- [REQUIRED ACTION]: Below are the entries. Transcribe exactly the lines from the one with "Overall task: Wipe" through the one with "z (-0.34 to", ends included, and leave out all others.

- [DATA FOR THIS TASK]:

===============

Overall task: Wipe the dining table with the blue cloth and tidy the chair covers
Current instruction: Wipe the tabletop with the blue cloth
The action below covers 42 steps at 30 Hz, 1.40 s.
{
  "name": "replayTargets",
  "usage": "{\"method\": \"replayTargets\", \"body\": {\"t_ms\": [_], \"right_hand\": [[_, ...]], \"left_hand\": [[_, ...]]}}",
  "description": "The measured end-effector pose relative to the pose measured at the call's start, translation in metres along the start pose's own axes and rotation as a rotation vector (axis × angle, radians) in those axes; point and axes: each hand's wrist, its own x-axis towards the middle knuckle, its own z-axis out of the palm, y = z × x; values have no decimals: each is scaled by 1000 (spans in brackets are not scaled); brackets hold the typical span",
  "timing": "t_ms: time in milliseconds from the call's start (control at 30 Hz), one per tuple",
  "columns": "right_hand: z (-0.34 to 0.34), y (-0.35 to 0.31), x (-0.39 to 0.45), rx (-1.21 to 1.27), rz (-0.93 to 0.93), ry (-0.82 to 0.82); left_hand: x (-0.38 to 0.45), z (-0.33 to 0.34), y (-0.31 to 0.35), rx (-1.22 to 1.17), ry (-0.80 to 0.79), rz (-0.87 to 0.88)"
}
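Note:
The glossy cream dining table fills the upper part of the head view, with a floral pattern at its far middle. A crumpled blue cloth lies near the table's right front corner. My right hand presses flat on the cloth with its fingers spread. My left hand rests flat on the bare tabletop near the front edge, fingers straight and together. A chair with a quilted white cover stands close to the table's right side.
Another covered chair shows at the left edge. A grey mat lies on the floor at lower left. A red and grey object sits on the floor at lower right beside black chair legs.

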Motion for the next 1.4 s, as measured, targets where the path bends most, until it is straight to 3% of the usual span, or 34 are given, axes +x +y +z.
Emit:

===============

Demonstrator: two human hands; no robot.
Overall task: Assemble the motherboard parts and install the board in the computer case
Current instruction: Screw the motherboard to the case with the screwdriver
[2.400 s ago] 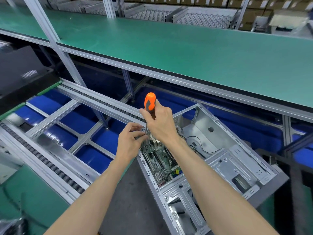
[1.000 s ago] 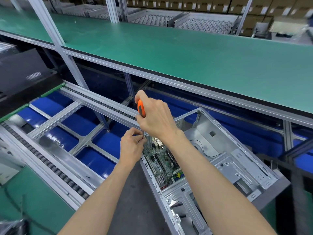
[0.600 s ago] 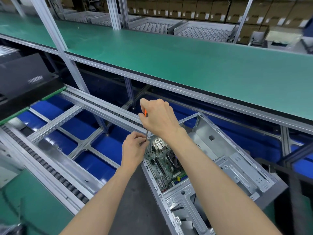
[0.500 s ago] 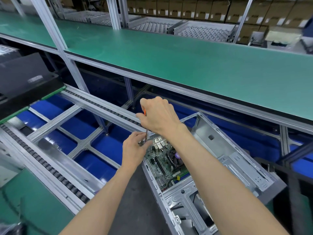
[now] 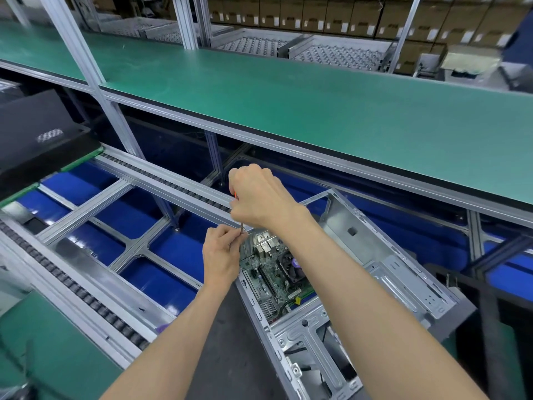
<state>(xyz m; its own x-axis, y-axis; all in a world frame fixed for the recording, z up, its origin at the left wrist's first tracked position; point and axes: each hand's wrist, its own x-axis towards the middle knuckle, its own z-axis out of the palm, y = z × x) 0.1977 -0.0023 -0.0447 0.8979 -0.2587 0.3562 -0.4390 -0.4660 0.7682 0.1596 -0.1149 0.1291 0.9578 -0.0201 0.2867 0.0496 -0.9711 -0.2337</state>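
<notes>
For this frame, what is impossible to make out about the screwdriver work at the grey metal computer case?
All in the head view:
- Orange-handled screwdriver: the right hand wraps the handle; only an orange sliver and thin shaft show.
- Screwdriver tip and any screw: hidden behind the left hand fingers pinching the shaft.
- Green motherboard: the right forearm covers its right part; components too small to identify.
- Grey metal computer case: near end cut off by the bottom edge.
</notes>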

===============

- [TASK RESPONSE]:
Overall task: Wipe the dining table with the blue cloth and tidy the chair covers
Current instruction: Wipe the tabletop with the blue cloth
The action below covers 42 steps at 30 Hz, 1.40 s.
{
  "name": "replayTargets",
  "usage": "{\"method\": \"replayTargets\", \"body\": {\"t_ms\": [_], \"right_hand\": [[_, ...]], \"left_hand\": [[_, ...]]}}",
  "description": "The measured end-effector pose relative to the pose measured at the call's start, translation in metres along the start pose's own axes and rotation as a rotation vector (axis × angle, radians) in those axes; point and axes: each hand's wrist, its own x-axis towards the middle knuckle, its own z-axis out of the palm, y = z × x; values have no decimals: each is scaled by 1000 (spans in brackets are not scaled); brackets hold the typical span",
  "timing": "t_ms: time in milliseconds from the call's start (control at 30 Hz), one per tuple",
  "columns": "right_hand: z (-0.34 to 0.34), y (-0.35 to 0.31), x (-0.39 to 0.45), rx (-1.21 to 1.27), rz (-0.93 to 0.93), ry (-0.82 to 0.82); left_hand: x (-0.38 to 0.45), z (-0.33 to 0.34), y (-0.31 to 0.35), rx (-1.22 to 1.17), ry (-0.80 to 0.79), rz (-0.87 to 0.88)"

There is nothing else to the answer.